Those who travel know the joy of bringing pieces of their adventures home with them. Perhaps it’s a painting from that small gallery you stumbled on while lunching in Portofino, Italy. Or a terra cotta terrine that held the triple cream cheese you picnicked on in Provence. If you can’t live in your favorite spot year-round, why not replicate it? That’s exactly what Nancy Paridy set out to do with the Evanston kitchen remodel she has spent more than a decade dreaming of, planning, and gathering vintage artifacts from her beloved voyages to the island of Nantucket.
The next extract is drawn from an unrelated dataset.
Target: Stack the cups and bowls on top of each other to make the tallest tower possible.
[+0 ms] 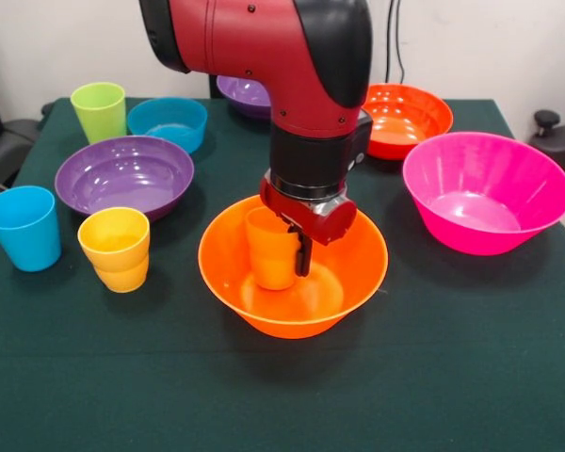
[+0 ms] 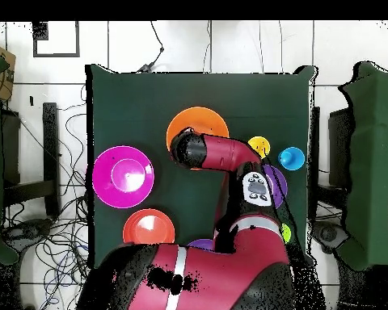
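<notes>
The wide orange bowl [image 1: 228, 282] sits upright at the table's middle; it also shows in the overhead view [image 2: 199, 119]. The small orange cup [image 1: 271, 254] stands upright inside it. My gripper [image 1: 290, 262] reaches down into the bowl and is shut on the orange cup, with one black finger [image 1: 304, 256] against the cup's right side. The other finger is hidden. A purple bowl [image 1: 124, 174] lies apart at the left, and a second purple bowl [image 1: 243, 92] sits behind the arm. In the overhead view the arm hides the gripper.
At the left are the lime green cup [image 1: 99, 109], small blue bowl [image 1: 168, 121], blue cup [image 1: 24, 226] and yellow cup [image 1: 116, 248]. The red-orange bowl [image 1: 405, 118] and wide pink bowl [image 1: 485, 193] stand at the right.
</notes>
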Robot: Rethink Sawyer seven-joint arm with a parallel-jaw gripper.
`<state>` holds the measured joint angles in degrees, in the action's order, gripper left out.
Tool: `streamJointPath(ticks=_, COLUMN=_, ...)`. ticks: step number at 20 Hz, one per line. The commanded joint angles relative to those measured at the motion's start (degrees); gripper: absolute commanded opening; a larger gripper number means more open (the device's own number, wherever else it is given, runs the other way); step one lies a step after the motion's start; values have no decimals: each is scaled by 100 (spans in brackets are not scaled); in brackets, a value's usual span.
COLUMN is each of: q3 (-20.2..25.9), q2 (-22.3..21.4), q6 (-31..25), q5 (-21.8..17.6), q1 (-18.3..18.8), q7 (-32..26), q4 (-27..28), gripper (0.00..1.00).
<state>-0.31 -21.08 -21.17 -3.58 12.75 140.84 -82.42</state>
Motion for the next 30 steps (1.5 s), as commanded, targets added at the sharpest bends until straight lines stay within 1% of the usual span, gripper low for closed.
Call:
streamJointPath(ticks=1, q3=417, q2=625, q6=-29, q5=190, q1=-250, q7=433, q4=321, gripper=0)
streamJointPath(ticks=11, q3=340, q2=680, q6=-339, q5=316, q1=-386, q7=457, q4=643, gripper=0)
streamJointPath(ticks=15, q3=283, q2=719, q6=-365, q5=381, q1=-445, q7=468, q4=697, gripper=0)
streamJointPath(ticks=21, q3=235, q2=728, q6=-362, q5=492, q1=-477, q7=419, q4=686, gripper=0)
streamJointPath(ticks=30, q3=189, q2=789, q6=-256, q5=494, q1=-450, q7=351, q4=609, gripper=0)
“I have loved Nantucket since college,” says Paridy, who worked with Dan Thompson at DDK Kitchens in Glenview to make her dream kitchen a reality. “My husband and I got engaged out on Nantucket 30 years ago, and I love the simple but unique feeling of that area. It’s rustic, but also very sophisticated, and that’s what I wanted to have in my kitchen and in my home.”
With touches of barn wood salvaged from Michigan and pieces Paridy gathered on her travels, Thompson took the home’s existing 110-square foot kitchen and turned it into a gracious, 375-square-foot Nantucket-inspired culinary retreat. “She wanted a big open space where she could entertain, bringing a little bit of Nantucket home,” explains Thompson. “They have vacationed extensively out on the East Coast and that’s what she came up with. This was, without question, one of the greatest transformations we’ve ever done. It is really something. She had this vision, and she was very gracious and very open to suggestions and ideas to ramp it up.”
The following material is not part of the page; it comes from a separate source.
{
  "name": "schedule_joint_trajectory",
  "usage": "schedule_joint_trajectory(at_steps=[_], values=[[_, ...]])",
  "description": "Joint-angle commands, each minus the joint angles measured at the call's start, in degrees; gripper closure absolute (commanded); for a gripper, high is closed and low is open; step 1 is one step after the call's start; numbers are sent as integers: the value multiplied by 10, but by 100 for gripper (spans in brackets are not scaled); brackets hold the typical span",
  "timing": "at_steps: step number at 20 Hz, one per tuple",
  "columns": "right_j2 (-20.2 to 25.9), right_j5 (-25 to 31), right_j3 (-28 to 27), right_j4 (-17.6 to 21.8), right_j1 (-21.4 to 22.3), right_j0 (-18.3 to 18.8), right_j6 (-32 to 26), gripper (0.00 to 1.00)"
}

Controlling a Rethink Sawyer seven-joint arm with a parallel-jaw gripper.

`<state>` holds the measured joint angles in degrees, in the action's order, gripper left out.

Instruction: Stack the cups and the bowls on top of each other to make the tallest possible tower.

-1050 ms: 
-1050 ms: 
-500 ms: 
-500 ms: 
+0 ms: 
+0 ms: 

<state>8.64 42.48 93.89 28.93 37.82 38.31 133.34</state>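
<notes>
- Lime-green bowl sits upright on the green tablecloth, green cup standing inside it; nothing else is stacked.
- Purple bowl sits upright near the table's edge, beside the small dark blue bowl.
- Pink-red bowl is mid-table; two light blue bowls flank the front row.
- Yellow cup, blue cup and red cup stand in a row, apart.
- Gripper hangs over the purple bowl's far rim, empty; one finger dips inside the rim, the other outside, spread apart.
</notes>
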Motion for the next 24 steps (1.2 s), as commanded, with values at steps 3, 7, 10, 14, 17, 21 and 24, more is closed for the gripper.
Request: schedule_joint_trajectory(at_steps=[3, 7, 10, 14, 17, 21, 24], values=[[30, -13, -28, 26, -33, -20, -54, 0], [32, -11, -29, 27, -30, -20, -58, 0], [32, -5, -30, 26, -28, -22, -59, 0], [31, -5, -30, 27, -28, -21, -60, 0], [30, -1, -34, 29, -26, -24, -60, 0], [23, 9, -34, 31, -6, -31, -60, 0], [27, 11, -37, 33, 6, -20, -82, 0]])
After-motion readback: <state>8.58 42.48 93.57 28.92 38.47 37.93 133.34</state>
In addition to the usual high-end Subzero and Wolf appliances, Paridy had envisioned a white and gray palette with touches of rough-hewn timber. Thompson found a place in Michigan where they could purchase remnants from a historic barn from the late 1800s.
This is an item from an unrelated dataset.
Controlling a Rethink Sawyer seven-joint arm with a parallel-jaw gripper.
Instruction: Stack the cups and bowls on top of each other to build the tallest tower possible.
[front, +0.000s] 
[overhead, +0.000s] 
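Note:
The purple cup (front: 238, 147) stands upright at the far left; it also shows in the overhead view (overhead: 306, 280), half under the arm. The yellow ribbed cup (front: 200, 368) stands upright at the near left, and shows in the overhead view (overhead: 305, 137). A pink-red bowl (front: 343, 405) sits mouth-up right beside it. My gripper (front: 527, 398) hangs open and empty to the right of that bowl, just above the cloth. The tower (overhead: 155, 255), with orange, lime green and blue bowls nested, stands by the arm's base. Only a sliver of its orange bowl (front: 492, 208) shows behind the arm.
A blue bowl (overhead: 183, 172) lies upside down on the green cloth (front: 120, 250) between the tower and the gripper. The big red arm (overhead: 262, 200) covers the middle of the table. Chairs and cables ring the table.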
“She had the idea of taking accents of barn wood and we took that and created rough-hewn timbers, and even created a hood for the stove vent,” Thompson says. “We took a nice idea and really ran with it without going too far. We also created a very unusual table pedestal out of these roughhewn beams.”
Another wood accent that Paridy loves is the sliding barn door that hides a thoughtfully designed and well-appointed butler’s pantry—which she says is essentially her old kitchen reinvented as a staging area for entertaining. “That pantry is old school,” adds Thompson. “It’s got butcher block countertops, open shelves. Looks like the old cupboard from way back in the day, and it is stocked, so it’s really fun.”
While Paridy admits it was a challenge getting by with that small kitchen all those years, she’s grateful she waited. Her ideas and vision have had time to marinate. The younger two of her three children are now students at Loyola Academy with busy social schedules: one on the tennis team, and the other on the water polo team. The kitchen she dreamed of when they were children has evolved into the kitchen that serves their needs as young adults today—down to entertaining an entire tennis team and their families. “The kids are always having their friends over. It’s just a fabulous space to be able to entertain comfortably, whereas my old kitchen was literally a box,” she explains. “It was tiny, tiny, tiny, and one of the frustrations is because I do love to cook, I would be stuck in the kitchen and the rest of the family would be in the very spacious family room the previous owners put on as an addition.”
With the new kitchen addition in place, the space feels more intact, and that elegant Nantucket vibe flows beautifully from space to space. One of Paridy’s favorite features is one that she and Thompson initially disagreed about—a grand 10-foot granite island that forms a “T” shape with a six-foot extension. Typical islands of this style include a portion that is lowered to table height, with counter stools for at-island dining. Paridy wanted it all on the same level. “I was adamant that the T is all one level,” she explains. “And I have to say that every day I am thankful I did it that way. Having this T, people are constantly gathered around it. I now can’t imagine not having a T island.” Thompson agrees. “It is smashing,” he says. “Nancy was open to different things we suggested and also had ideas we had never even done before. This was definitely our most unique project to date. And we do beautiful kitchens, day in and day out.”
Paridy and her family vacationed in Nantucket again earlier this summer, this time with the distinct intention of bringing back the perfect accent for her now-perfect kitchen. “I have been collecting Nantucket signs for years, because we go so often. This year, I wanted to find a truly antique sign to go outside the kitchen area, in the doorway between the kitchen and the dining room.”
The artifact, which once hung at an old fish wharf on the island she loves, now serves to evoke that heavy, salty Cape Cod air right here in Evanston, every day of the year. Those who travel know there is no better souvenir.